U.S. District Judge Paul Magnuson in Minnesota issued a two-week stay of another federal judge's contempt order, which required the corps to drop Missouri River water levels or pay fines beginning Friday. The corps said Friday it would maintain current river levels.
The order, issued late Thursday, applied to the contempt ruling and all Missouri River litigation that had been transferred to Magnuson's court hours earlier by a judicial panel. There are six lawsuits in all.
The corps faced sanctions because it refused to follow a July 12 order from a federal judge in Washington to drastically reduce the Missouri's water flow to protect birds and fish listed under the federal Endangered Species Act.
The agency received a conflicting order from a federal judge in Nebraska last year, requiring the corps to provide enough water for barge shipments on the Missouri.

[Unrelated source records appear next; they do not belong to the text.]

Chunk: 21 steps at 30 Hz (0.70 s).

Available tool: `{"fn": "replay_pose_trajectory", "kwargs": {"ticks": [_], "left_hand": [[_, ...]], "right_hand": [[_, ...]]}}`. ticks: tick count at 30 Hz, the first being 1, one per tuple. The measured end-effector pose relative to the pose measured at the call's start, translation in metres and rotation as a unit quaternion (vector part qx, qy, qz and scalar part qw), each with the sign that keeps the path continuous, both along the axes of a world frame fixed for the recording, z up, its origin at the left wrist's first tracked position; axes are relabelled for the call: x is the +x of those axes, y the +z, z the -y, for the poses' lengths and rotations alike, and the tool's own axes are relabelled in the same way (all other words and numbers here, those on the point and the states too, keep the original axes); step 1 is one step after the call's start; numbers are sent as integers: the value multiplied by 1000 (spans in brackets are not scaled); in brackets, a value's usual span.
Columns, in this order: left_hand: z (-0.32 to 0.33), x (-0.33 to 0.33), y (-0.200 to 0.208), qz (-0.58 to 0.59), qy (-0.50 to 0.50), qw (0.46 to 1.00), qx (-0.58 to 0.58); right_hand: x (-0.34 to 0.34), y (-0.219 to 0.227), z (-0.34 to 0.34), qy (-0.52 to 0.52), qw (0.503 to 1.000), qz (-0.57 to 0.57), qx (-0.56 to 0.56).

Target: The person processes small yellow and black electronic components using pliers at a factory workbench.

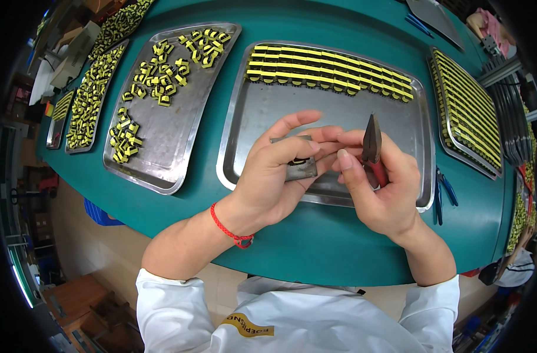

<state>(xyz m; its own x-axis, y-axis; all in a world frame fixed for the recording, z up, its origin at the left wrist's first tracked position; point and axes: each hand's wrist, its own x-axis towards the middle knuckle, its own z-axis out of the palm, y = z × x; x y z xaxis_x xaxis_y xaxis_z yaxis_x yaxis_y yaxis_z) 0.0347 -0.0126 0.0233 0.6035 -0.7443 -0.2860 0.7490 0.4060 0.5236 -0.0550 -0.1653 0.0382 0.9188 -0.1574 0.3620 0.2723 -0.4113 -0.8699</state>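
My left hand [277,176] grips a small yellow-and-black component [298,160] between thumb and fingers, over a small grey metal plate [301,167]. My right hand [377,188] holds red-handled pliers [373,147], jaws pointing up, with its fingertips touching the left hand's fingers. Both hands hover over the near edge of the middle steel tray [245,117], whose far side carries neat rows of yellow-and-black components [327,70]. A red cord bracelet [230,229] circles my left wrist.
A left steel tray [162,135] holds loose yellow-and-black components. More filled trays lie at the far left [92,97] and right [466,112]. Blue-handled pliers [444,191] rest on the green table [315,247] to the right. Stacked empty trays [513,123] stand far right.
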Motion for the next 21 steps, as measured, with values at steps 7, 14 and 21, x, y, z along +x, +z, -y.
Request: {"fn": "replay_pose_trajectory", "kwargs": {"ticks": [7,14,21], "left_hand": [[2,-3,0,67,43,997,4],[-3,-3,-14,628,108,770,44],[-9,2,8,777,-19,606,170]], "right_hand": [[-3,-2,2,2,1000,-15,-16],[-13,-8,-12,92,976,-128,149],[-10,-24,-10,48,978,-73,189]]}}
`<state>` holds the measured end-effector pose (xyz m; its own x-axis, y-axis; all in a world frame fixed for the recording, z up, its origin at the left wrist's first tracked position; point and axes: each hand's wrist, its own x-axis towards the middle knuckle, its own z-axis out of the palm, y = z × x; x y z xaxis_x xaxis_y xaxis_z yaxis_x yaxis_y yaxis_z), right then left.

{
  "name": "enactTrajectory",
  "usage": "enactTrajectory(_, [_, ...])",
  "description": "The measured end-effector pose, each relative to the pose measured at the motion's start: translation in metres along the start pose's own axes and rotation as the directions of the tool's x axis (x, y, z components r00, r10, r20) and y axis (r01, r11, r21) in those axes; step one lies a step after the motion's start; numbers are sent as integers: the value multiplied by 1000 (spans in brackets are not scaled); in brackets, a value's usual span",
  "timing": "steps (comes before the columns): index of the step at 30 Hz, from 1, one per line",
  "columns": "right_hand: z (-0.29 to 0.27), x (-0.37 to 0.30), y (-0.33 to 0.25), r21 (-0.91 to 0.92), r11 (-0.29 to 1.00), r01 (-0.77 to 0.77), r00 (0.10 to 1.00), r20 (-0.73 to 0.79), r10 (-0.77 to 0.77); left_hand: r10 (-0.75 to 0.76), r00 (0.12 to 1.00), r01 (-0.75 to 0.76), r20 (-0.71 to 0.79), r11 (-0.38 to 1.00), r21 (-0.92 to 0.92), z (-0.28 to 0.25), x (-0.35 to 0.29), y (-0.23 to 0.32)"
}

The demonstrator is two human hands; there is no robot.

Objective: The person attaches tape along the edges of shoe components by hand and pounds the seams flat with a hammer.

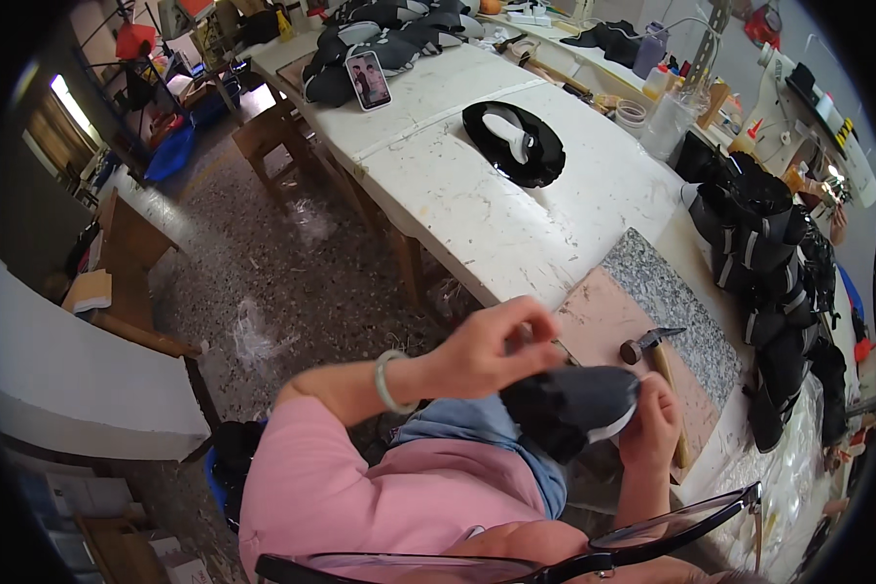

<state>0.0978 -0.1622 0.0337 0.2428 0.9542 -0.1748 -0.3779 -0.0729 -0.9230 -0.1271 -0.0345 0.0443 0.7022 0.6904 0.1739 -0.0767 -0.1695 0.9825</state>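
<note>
The upper [555, 404] is held left of and nearer the wearer than the hammer [662, 365]. The right hand [650, 428], at the hammer's near side, is clamped on the upper's edge. The left hand [501, 346], left of the hammer, is curled beside the upper; its grip cannot be determined. The board [592, 311] lies beneath the hammer.

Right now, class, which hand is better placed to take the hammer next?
Probably the right hand: it is close beside the hammer, though it would need to release the dark piece. The left hand is farther away.
</note>
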Motion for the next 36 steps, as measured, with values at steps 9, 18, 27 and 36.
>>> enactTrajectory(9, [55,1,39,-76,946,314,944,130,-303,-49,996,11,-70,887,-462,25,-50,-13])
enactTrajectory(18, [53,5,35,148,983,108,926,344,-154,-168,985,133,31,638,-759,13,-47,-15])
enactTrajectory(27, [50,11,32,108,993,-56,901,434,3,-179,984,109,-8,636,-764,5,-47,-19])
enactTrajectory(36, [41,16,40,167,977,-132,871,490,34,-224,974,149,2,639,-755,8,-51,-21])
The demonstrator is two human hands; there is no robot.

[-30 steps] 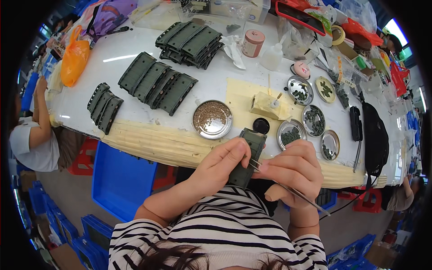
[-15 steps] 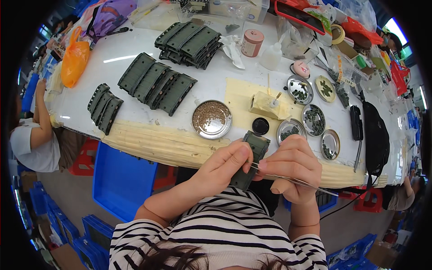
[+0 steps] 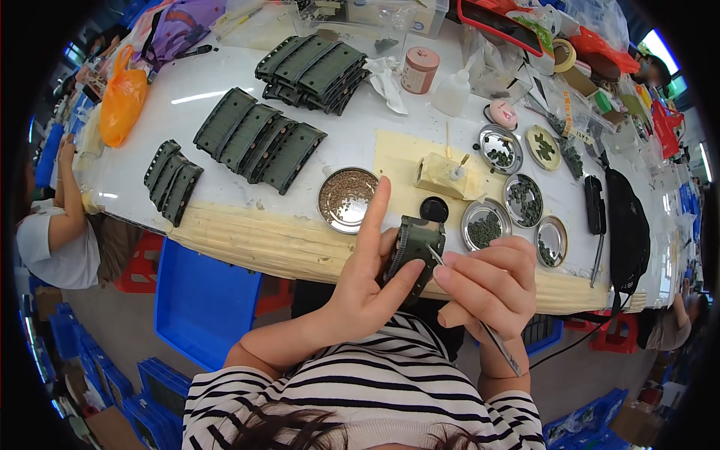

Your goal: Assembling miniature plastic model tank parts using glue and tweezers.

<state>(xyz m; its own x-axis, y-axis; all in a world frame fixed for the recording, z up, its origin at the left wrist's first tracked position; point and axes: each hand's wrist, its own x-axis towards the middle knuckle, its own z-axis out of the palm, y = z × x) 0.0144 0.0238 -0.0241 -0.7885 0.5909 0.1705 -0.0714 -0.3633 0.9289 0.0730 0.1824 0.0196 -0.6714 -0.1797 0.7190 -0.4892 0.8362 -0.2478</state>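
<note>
My left hand grips a dark green curved panel between thumb and fingers, its index finger pointing up and away from it. The panel is tilted, so a ridged side edge shows. In my right hand is a pair of metal tweezers; their tips meet the panel's face near its right side. Whether the tips hold a small part is too fine to tell. One finger of that hand wears a tan cover. Just beyond the panel lie a round black cap and a dish of small green pieces.
A dish of small brown pieces stands left of my hands. Farther left are stacked green panels. A yellowish block with sticks, more dishes and a black pouch lie rightward. A blue bin sits below the table edge.
The panel has turned in my left hand, showing its ridged side. My left index finger has lifted and straightened. The tweezers have swung steeper, their rear end lower and nearer my forearm.
</note>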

Still, U.S. District Judge Gladys Kessler held the corps in contempt on Tuesday and said sanctions would begin Friday.
Lawsuits in federal courts involving similar claims can be consolidated and moved to a single judge for pretrial purposes, which the federal Judicial Panel on Multidistrict Litigation did with the river cases Thursday afternoon.
Earlier, the government had asked the 8th U.S. Circuit Court of Appeals to delay the Nebraksa judge's ruling to avoid being held in contempt.
The appeals court on Friday denied the stay, saying there was no need for it because a stay already was in effect.
Conservation groups called on the corps to drop water levels immediately.
"In plain English, there never were conflicting orders on river flows," said David Hayes, the attorney representing the groups.
The corps and the Justice Department said Friday that the Minnesota judge's stay means a halt to all the rulings in the case, and the corps announced it would maintain current depths.
"The corps has been faced with conflicting court rulings," said Brig. Gen. William Grisoli, chief of the corps' northwestern division.
At issue is whether the Endangered Species Act takes priority over barge shipping, flood control and other uses of the river.
Conservation groups want the Missouri to ebb and flow more naturally to encourage spawning and nesting to help sturgeon and shorebird species on the government's threatened and endangered lists.
Barge and farming interests say the corps has an obligation to provide enough water for barges.
The reductions sought in the contempt order would halt navigation on the Missouri, dropping depths at Kansas City, Mo., from about 14 feet to eight feet -- too shallow for barges carrying grain and other cargo to the Mississippi River.